Your answer should be one number: how many lines of the data include the string "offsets"?

------ GIVEN RECORDS ------

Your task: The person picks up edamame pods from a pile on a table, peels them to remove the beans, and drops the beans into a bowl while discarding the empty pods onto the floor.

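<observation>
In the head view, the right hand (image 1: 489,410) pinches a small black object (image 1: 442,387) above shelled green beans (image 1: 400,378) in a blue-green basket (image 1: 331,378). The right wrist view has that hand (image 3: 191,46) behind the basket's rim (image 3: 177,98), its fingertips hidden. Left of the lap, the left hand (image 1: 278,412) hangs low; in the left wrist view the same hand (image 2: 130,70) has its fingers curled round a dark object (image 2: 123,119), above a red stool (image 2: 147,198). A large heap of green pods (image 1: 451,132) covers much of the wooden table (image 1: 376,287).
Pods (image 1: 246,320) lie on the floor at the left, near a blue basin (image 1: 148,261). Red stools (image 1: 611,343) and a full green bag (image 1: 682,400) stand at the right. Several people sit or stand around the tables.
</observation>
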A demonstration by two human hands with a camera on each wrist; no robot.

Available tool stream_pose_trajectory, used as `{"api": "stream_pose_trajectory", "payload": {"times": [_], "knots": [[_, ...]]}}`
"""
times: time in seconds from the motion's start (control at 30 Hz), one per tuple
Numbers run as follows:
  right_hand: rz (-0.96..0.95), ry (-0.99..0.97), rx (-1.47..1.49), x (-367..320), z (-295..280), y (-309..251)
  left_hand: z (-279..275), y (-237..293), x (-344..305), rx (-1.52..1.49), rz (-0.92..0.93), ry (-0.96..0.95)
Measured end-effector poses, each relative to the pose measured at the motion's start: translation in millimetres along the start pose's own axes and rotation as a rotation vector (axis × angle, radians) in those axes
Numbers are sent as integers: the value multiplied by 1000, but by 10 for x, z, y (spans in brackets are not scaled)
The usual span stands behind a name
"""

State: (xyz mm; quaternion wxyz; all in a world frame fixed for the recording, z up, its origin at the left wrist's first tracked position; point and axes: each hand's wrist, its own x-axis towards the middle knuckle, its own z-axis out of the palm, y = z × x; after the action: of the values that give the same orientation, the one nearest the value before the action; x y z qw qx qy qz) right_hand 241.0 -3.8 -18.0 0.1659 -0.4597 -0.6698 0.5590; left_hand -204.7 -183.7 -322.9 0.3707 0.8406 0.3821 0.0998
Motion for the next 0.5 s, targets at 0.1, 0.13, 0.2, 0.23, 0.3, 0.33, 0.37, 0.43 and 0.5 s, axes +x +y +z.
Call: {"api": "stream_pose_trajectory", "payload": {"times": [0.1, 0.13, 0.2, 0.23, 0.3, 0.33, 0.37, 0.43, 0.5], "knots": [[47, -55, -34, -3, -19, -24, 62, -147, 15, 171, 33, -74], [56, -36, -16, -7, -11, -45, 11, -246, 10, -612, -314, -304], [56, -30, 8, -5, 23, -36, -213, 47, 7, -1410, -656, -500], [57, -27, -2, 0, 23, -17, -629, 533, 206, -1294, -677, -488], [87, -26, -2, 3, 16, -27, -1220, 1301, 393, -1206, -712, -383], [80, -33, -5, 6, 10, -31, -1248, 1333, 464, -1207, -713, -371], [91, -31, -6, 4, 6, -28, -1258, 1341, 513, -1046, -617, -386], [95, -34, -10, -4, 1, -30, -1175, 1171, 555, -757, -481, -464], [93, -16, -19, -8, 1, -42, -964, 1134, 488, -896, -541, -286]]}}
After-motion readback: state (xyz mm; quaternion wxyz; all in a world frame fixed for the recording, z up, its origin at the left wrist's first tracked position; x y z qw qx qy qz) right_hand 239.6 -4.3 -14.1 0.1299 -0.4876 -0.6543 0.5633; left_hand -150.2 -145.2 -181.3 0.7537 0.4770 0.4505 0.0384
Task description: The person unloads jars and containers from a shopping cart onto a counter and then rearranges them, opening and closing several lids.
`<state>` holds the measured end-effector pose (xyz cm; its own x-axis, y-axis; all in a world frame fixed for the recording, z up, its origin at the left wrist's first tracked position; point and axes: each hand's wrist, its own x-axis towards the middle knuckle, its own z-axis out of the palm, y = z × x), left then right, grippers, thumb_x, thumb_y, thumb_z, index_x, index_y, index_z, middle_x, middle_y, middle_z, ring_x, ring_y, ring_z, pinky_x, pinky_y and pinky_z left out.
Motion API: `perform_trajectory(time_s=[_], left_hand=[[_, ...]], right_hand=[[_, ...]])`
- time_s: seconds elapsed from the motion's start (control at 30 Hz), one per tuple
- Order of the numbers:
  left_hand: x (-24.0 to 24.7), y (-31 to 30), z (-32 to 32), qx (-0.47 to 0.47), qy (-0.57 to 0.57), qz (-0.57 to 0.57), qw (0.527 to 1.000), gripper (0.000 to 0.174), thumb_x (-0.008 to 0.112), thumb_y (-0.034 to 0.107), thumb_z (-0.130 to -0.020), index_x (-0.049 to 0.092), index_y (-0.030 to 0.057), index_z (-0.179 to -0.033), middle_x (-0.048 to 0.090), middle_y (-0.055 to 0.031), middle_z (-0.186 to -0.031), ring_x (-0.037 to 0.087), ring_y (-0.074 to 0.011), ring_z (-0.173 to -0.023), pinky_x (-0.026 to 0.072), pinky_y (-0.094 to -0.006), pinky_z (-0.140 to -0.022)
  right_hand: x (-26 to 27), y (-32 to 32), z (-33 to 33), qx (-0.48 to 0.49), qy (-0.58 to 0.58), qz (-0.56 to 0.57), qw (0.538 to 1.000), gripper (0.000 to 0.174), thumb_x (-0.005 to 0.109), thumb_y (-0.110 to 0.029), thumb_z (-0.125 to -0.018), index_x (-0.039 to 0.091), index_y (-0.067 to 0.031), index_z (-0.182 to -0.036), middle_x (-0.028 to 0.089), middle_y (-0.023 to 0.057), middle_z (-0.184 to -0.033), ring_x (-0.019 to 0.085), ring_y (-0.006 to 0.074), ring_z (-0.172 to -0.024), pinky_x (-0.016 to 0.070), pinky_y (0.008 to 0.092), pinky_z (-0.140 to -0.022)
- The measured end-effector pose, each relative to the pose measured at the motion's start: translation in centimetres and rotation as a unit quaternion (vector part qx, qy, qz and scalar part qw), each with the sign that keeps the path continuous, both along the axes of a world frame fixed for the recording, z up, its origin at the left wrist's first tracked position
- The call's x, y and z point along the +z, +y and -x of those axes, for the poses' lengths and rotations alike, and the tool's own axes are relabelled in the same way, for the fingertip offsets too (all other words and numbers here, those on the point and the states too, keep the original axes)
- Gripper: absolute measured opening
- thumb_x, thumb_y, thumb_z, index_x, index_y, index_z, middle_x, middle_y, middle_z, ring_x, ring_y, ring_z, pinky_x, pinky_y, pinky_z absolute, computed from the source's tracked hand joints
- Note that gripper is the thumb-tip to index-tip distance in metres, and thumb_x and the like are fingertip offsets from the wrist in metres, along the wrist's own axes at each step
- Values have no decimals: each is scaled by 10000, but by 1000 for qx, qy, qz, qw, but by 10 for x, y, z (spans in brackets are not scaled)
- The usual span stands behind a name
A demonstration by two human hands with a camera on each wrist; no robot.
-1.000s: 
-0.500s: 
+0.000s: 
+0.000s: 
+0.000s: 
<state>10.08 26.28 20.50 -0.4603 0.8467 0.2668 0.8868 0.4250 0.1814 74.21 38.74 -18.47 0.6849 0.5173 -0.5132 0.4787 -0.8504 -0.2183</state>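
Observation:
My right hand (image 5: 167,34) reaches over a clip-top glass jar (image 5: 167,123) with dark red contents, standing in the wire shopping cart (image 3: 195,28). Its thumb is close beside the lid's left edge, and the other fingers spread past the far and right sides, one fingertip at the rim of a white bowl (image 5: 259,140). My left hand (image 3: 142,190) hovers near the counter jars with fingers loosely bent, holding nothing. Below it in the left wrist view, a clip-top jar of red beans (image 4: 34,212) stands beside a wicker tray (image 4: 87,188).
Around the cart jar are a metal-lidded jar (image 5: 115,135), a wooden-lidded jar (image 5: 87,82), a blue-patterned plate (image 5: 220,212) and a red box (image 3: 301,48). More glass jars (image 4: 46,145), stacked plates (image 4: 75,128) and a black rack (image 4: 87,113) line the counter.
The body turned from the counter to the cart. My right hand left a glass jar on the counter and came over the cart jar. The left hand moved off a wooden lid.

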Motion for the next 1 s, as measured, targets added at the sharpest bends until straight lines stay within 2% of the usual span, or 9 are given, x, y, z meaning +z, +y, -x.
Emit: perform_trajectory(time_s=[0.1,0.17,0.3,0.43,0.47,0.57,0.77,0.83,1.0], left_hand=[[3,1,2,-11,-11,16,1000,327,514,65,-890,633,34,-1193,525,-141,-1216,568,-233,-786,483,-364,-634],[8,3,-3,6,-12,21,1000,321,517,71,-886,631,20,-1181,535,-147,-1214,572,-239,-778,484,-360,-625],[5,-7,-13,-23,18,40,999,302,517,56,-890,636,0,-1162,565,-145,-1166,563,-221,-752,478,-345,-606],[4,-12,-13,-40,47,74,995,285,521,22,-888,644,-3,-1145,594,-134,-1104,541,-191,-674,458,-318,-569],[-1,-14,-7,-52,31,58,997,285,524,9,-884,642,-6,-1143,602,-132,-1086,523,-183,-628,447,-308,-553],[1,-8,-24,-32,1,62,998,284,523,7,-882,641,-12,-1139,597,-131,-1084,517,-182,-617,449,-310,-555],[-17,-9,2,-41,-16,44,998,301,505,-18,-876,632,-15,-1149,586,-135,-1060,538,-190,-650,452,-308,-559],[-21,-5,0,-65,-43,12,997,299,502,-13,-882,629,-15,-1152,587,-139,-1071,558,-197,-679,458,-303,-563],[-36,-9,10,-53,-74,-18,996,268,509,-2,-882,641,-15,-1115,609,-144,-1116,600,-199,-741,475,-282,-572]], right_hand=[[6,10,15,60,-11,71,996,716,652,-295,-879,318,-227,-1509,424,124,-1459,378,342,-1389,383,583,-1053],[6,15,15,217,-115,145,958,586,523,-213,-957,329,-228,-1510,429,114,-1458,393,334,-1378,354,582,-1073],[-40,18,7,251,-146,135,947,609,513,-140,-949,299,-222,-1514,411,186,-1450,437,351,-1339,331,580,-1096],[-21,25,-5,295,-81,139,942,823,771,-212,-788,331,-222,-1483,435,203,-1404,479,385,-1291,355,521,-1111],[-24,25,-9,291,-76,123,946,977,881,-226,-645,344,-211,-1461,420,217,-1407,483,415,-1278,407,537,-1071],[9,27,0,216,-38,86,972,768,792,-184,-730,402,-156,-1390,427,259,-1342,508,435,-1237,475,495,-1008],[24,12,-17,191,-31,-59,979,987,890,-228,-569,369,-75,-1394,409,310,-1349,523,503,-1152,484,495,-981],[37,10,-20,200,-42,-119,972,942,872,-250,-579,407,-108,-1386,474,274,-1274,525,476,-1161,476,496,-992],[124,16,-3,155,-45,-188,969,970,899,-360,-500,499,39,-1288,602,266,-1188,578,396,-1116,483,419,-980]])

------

◆ **EXERCISE ANSWER**
2